On Thu, Mar 12, 2026, zhanghao wrote:
> On Tue, Feb 17, 2026, Sean Christopherson wrote:
> > On Sun, Feb 15, 2026, 76824143@qq.com wrote:
> > > diff --git a/virt/kvm/kvm_main.c b/virt/kvm/kvm_main.c
> > > index 476ecdb18bdd..663df3a121c8 100644
> > > --- a/virt/kvm/kvm_main.c
> > > +++ b/virt/kvm/kvm_main.c
> > > @@ -4026,6 +4026,10 @@ void kvm_vcpu_on_spin(struct kvm_vcpu *me, bool yield_to_kernel_mode)
> > >  		vcpu = xa_load(&kvm->vcpu_array, idx);
> > >  		if (!READ_ONCE(vcpu->ready))
> > >  			continue;
> > > +
> > > +		if (READ_ONCE(vcpu->mode) == IN_GUEST_MODE)
> > > +			continue;
> > 
> > This should generally not happen, as vcpu->ready should only be true when a vCPU
> > is scheduled out.  Although it does look like there's a race in kvm_vcpu_wake_up()
> > where vcpu->ready could be left %true, e.g. if the task was delyed or preempted
> > after __kvm_vcpu_wake_up(), before the "WRITE_ONCE(vcpu->ready, true)".  Not sure
> > how best to handle that scenario.
> > 
> > > +
> > >  		if (kvm_vcpu_is_blocking(vcpu) && !vcpu_dy_runnable(vcpu))
> > >  			continue;
> > >  
> > > -- 
> > > 2.39.2
> > >
> 
> Thank you for reviewing this patch. As pointed out in the discussion,
> this addresses a race condition where kvm_vcpu_wake_up() can set
> "ready=true" while kvm_sched_in() is concurrently setting the vCPU to
> running state. Without this check, we might attempt to yield to a vCPU
> that is already running, which is futile.

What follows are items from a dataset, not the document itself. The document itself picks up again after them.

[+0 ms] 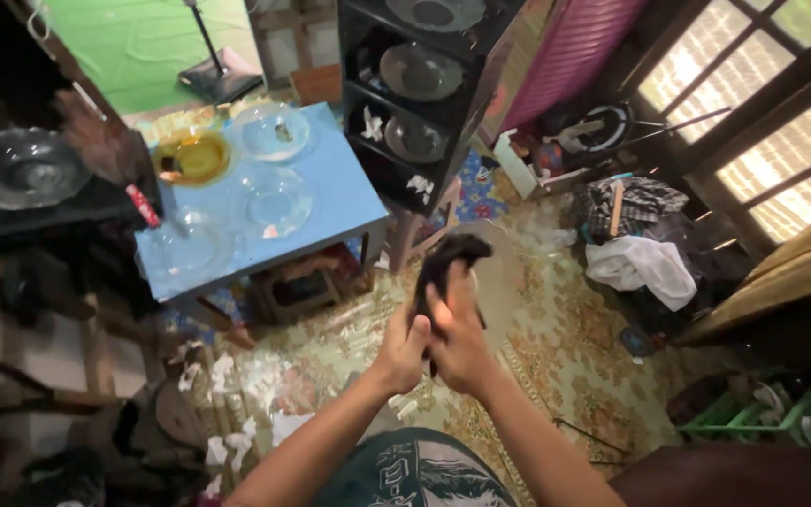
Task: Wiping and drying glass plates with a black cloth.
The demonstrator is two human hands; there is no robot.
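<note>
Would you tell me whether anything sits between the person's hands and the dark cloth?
Nothing visible does: the left hand and right hand both already grip the dark cloth directly, held up above the patterned floor.

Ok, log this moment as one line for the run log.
left hand: grips dark cloth | right hand: grips same cloth | below: patterned floor | left: blue table, glass dishes

The cloth in both hands is black; the table at the far left is light blue; one bowl on it is amber; the floor bears a gold-and-cream floral pattern; the shelf is black.
</note>
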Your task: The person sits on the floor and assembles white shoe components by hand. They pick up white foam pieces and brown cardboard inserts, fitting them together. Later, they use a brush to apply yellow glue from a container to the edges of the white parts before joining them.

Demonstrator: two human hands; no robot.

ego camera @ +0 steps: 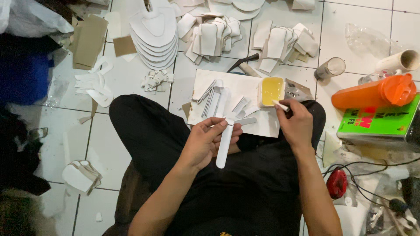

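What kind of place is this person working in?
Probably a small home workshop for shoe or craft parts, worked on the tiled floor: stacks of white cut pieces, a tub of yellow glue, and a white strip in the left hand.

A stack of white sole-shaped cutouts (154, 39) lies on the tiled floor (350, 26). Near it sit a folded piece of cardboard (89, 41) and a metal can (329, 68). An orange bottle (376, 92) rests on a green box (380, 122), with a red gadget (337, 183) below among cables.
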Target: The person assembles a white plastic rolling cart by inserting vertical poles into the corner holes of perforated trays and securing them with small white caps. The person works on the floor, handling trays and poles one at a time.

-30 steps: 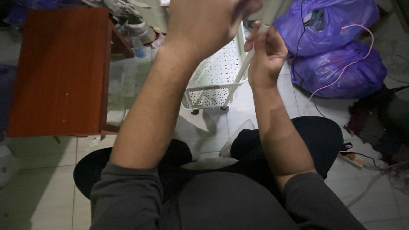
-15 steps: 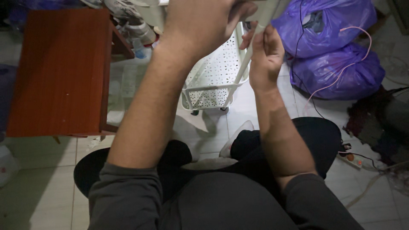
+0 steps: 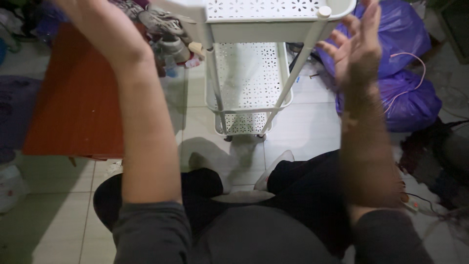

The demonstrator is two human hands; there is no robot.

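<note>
A white plastic cart (image 3: 264, 29) with perforated shelves stands on the tiled floor in front of my crossed legs. Its top shelf is near the upper edge of the view, and a lower shelf (image 3: 246, 73) shows beneath it between thin white posts (image 3: 293, 78). My right hand (image 3: 359, 44) is raised just right of the top shelf's capped corner, fingers spread, holding nothing. My left hand (image 3: 95, 24) is lifted at the upper left, apart from the shelf's left corner. Its fingers are cut off by the frame edge.
A low reddish-brown table (image 3: 73, 98) stands to the left. Shoes and small clutter (image 3: 168, 34) lie behind the cart. Two full purple bags (image 3: 408, 93) with a pink cable over them sit at the right, and dark clothes and a power strip (image 3: 410, 203) lie lower right.
Both hands were close together on a cart post at the top. They have moved apart, the right hand has let go and spread its fingers, and more of the cart shows.
</note>
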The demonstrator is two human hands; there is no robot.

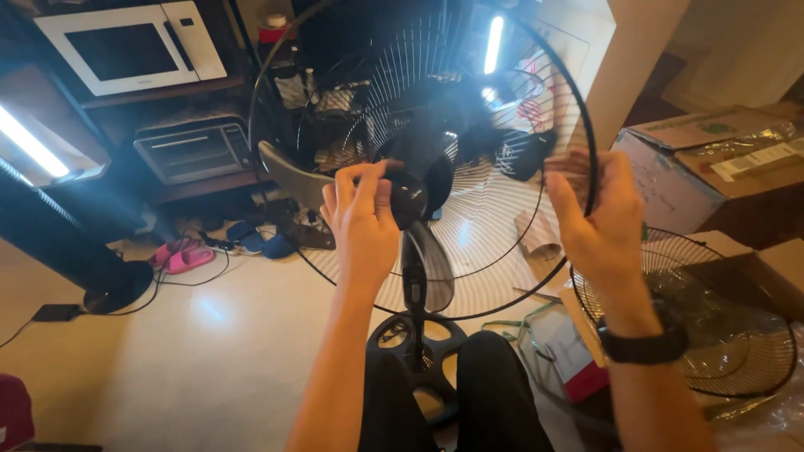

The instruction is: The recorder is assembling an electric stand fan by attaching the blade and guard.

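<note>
- Head view: a seated person works on a black pedestal fan [416, 251] standing upright on the pale tiled floor [209, 335] between the knees, its pole running vertically down to a round base [416, 339].
- The left hand [362, 219] is pinched, fingers and thumb gathered, on the round black hub cap [408, 198] at the centre of the blades; the grey fan blade [293, 177] juts out to its left.
- The right hand [596, 219] is curled around the right rim of the rear wire guard [502, 234], fingers hooked over the black outer ring.
- The guard's round face is turned towards the wearer, so the fan's axis points up at the camera; the stand's long axis is vertical.
- Judged from its thin wires, the guard looks light and springy and likely to flex; the stiffer outer ring seems the sound place to hold. The smooth plastic cap looks small and could be slippery, suiting a fingertip grip.
- A second wire guard [720, 335] lies on the right among cardboard boxes [670, 167], well apart from the fan.
- Behind stand a white microwave [134, 46] and a toaster oven [194, 151] on shelves; pink slippers [180, 255] lie on the floor.
</note>
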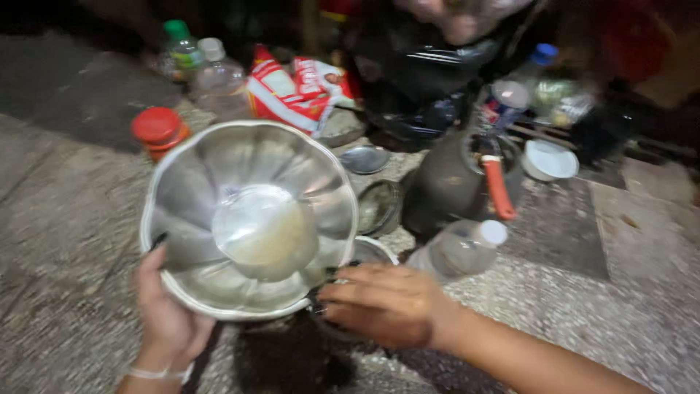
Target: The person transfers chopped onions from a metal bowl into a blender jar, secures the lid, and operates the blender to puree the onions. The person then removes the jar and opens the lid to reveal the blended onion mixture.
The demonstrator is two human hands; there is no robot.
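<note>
Steel bowl [251, 219] tilted in your left hand [166, 306], cloudy dregs left inside; right hand [383, 303] grips its far rim.

Speckled stone floor [642, 328], dim light, darker floor patch [561, 226], black shadow at top.

Silver fluted bowl [250, 219] with a cloudy yellowish pool at its bottom, held at centre; jar with red lid [157, 125] at 10 o'clock, green-capped bottle [179, 49] and clear bottle with a white cap [219, 82] at 11. Red-and-white printed bag [297, 89] at 12, dark grey pot [450, 182] with orange-red handle [499, 188] at 3 (blurry), white dish [550, 160] and blue-capped bottle [519, 89] at 2. Floor [65, 241] is speckled grey stone.
</note>
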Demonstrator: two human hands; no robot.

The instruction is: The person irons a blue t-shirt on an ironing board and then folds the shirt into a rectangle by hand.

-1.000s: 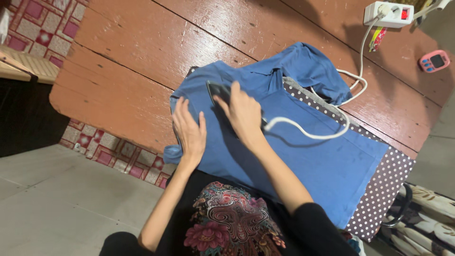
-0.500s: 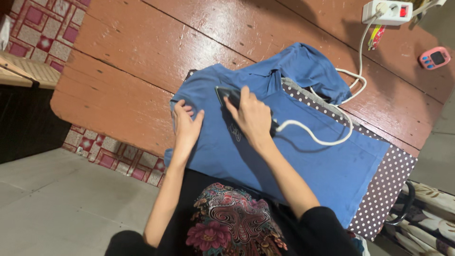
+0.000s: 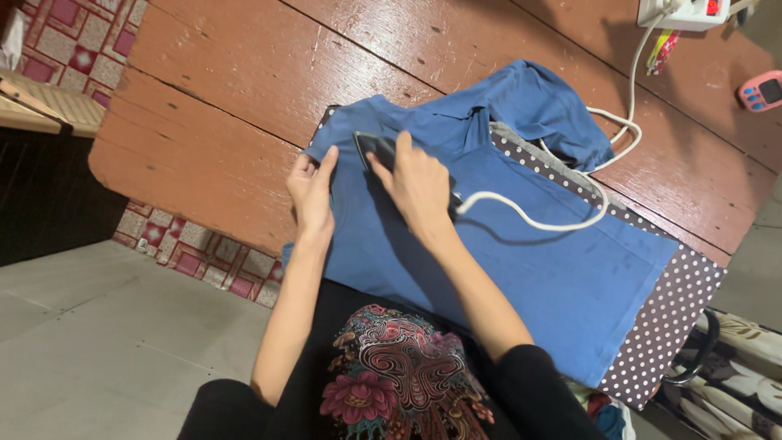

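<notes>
The right hand (image 3: 419, 181) is wrapped around the handle of a dark iron (image 3: 376, 149), fingers curled tight on it, pressing it down on the blue shirt (image 3: 521, 269) near the collar end; half a second ago the iron sat a little lower on the cloth, so it has slid up toward the shirt's top edge, and that stretch now looks flat. The left hand (image 3: 312, 189) lies flat just beside the iron, fingers together, pinning the shirt's edge to the table (image 3: 220, 98); it has crept up along with the iron. A white cord (image 3: 538, 220) loops from the iron across the shirt and runs up to a white power strip (image 3: 684, 11) with a red switch at the table's far corner. Under the shirt lies a dark cloth with white dots (image 3: 668, 326). Beside the strip sits a thin striped packet in red, yellow and green (image 3: 664, 50), and near the right edge a small pink gadget with a dark screen (image 3: 762, 90)
</notes>
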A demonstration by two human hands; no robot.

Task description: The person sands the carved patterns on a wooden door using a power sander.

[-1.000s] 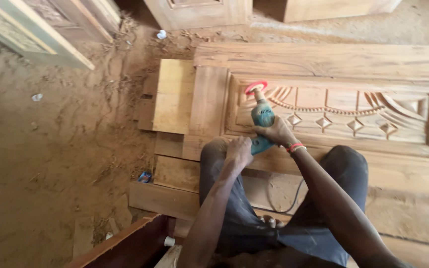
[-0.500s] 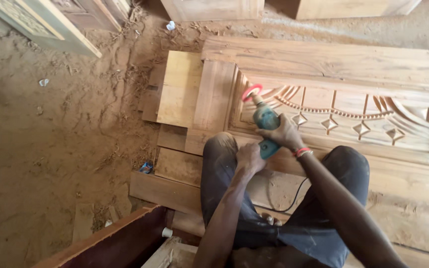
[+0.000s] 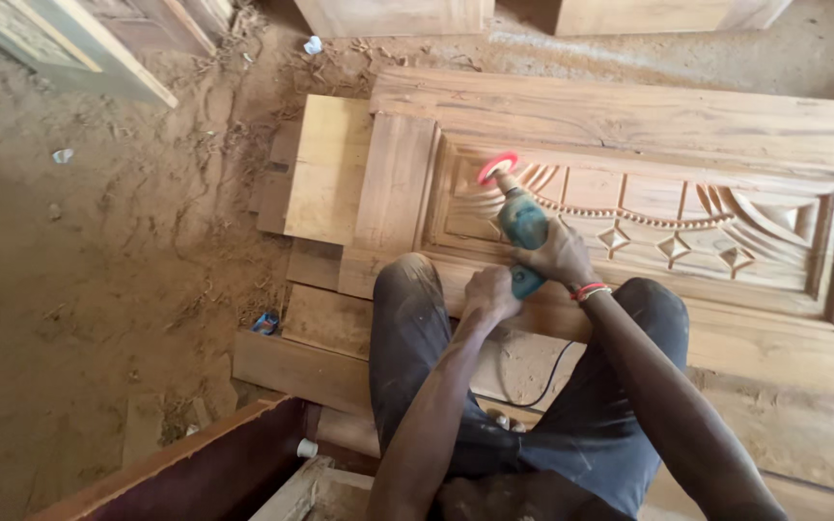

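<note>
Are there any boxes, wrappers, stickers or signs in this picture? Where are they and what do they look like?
Small blue packet: on the sandy floor beside the stacked planks, left of the person's knee; crumpled, blue with a dark patch.
Label on the teal power tool: a pale patch on the body, just ahead of the right hand; too small to make out.
White scraps and: crumpled bits on the floor, top and far left.
No signs or screens.
</note>
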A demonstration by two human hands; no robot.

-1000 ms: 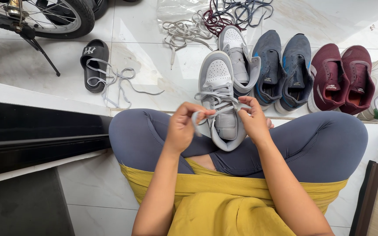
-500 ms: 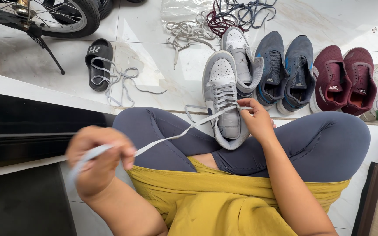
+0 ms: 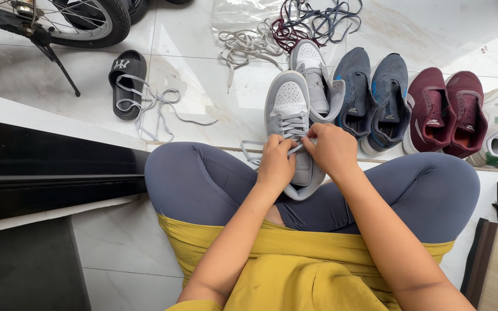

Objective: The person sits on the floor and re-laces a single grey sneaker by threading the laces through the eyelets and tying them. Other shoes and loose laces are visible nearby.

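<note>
Lacing a grey-and-white sneaker [image 3: 290,109] propped across the crossed legs, toe pointing away, so the eyelets face up.
I see left hand [image 3: 276,165] and right hand [image 3: 332,148] both pinching the grey lace [image 3: 295,149] mid-shoe; its mate [image 3: 314,78] touches on the right, open tile [image 3: 214,109] on the left.

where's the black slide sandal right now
In the head view the black slide sandal lies on the tiled floor at upper left, just below the bicycle wheel, with a loose grey lace draped across it.
</note>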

Right, but I want to solve this by eliminating the race, not by papering over
the issue in kvm_vcpu_on_spin().  I don't see a sane way of handling the cross-vCPU
writes without atomics, and I'd prefer to avoid the complexity that comes with
that.

What if instead of having the waker set vcpu->ready, we remove it entirely and
instead do a best-effort detection of the "vCPU was blocking, is now awake, but
probably hasn't been scheduled in yet".  We can use a combination of flags to
detect that, and thanks to vcpu->scheduled_out, I'm pretty sure the false positive
rate would be on par with the existing vcpu->ready check (for the preempted case).

The idea is to identify the case where the vCPU is in the blocking sequence, but
not actually blocking, wants to run, and is scheduled out.

Compile tested only (and I don't love the name of the helper).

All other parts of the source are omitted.